Tebogo Malebogo Introduces His Film "Heaven Reaches Down to Earth"

"We wanted to show that we were more than the traumas around the film, as alive as the environment around us."
Notebook

Tebogo Malebogo's Heaven Reaches Down to Earth is showing exclusively on MUBI in most countries starting January 27, 2022 in the series Brief Encounters.

Cinematographer Jason Prins (left) and director Tebago Malebogo (right).

Heaven Reaches Down to Earth was created during a spate of homophobic killings in our country. I was aware that the film would likely be viewed through this lens and believed it was always going to live in that context in my mind. Our expectations of queer romance narratives, as filmmakers, had found their way into even early iterations of the story, and I reverted to the idea that a film like ours had to have “external” conflict. Our characters would have to go against tradition, their parents, their friends, society, or culture for their attraction to thrive. It felt like everywhere I looked in my country, queer people were and continued to be victims of violence, so I made the assumption that even our film had to reflect that in order to be truthful. 

The day before production, we received word that our main location had succumbed to a wildfire. We were forced to face the uncertainties of creating in such a wild, unpredictable environment—the eternal next to the ephemeral. We pivoted the entire schedule to safer areas in the Du Toitskloof Mountains, and proceeded with the shoot, albeit with half our original locations. I felt this urgency that everything around us was disappearing or changing. The film became an experiment, a constant adaptation to show ourselves that the story was within us, not contingent on the perfect location or ideal weather. We wanted to show that we were more than the traumas around the film, as alive as the environment around us.

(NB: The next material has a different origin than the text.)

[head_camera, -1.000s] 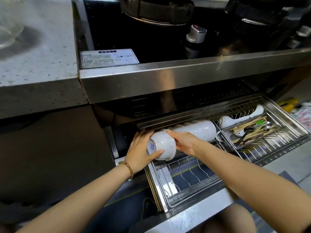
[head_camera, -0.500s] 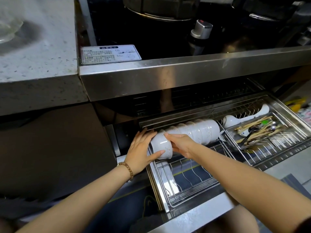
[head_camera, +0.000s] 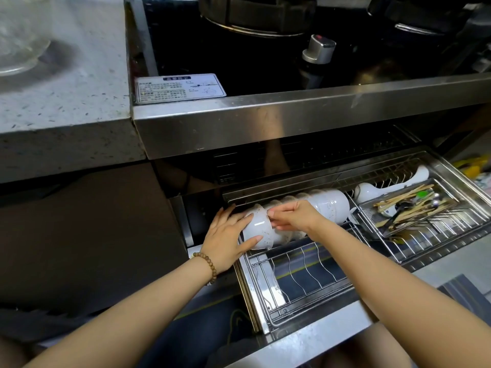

In one of the last conversations we had, Thapelo Maropefela (our lead) and I were driving through a mountain range similar to the one in Heaven Reaches Down to Earth. He told me how small he felt in comparison, and how these mountains would be here for the rest of time. From that point on, I knew I wanted the voiceover in the film to feel like it was emanating from the earth itself: all-knowing and infinite.

Heaven Reaches Down to Earth

Actors Sizo Mahlangu (left) and Thapelo Maropefela (right).

After we began editing, the film still felt incomplete. My experiment had failed. I felt too controlled by those formal expectations of needing external conflict to rise to a climactic scene in order to create an engaging piece. I wasn’t allowing myself to be present enough to let the film reveal itself to me. We shot one more day and the last scene we captured was the mountain-climbing sequence. The film needed a release that knocked on the door of pure desire and attempted to personify that moment of first attraction. The inclusion of the mountain sequence catalyzed the full transformation of our film into one of desire and exhalation: the people, the land, forever linked.

Months later, a violence similar to the one we had transcended with our film claimed the life of our beloved Thapelo. This cruelty is a form of erasure. I ask myself, even now, if we are able to show that we are more than the violence our country has become so defined by. I’m still not ready to accept how quickly the film became a time capsule of everything that used to be. I still carry around in my head the conversations we had on that mountain.

But today, the first image I conjure up of Thapelo is the penultimate frame of that dream sequence, in which he stands atop the summit. Exhaling, pure adrenaline in his body—mountain and sky in every direction. It’s an image as vivid and immutable from my mind as those mountains he wondered about. It is a reminder that simply committing to film the memory of our artistic siblings can be, in and of itself, an act of resistance—revolution through the simple act of creating; to say we were here, and continue to be.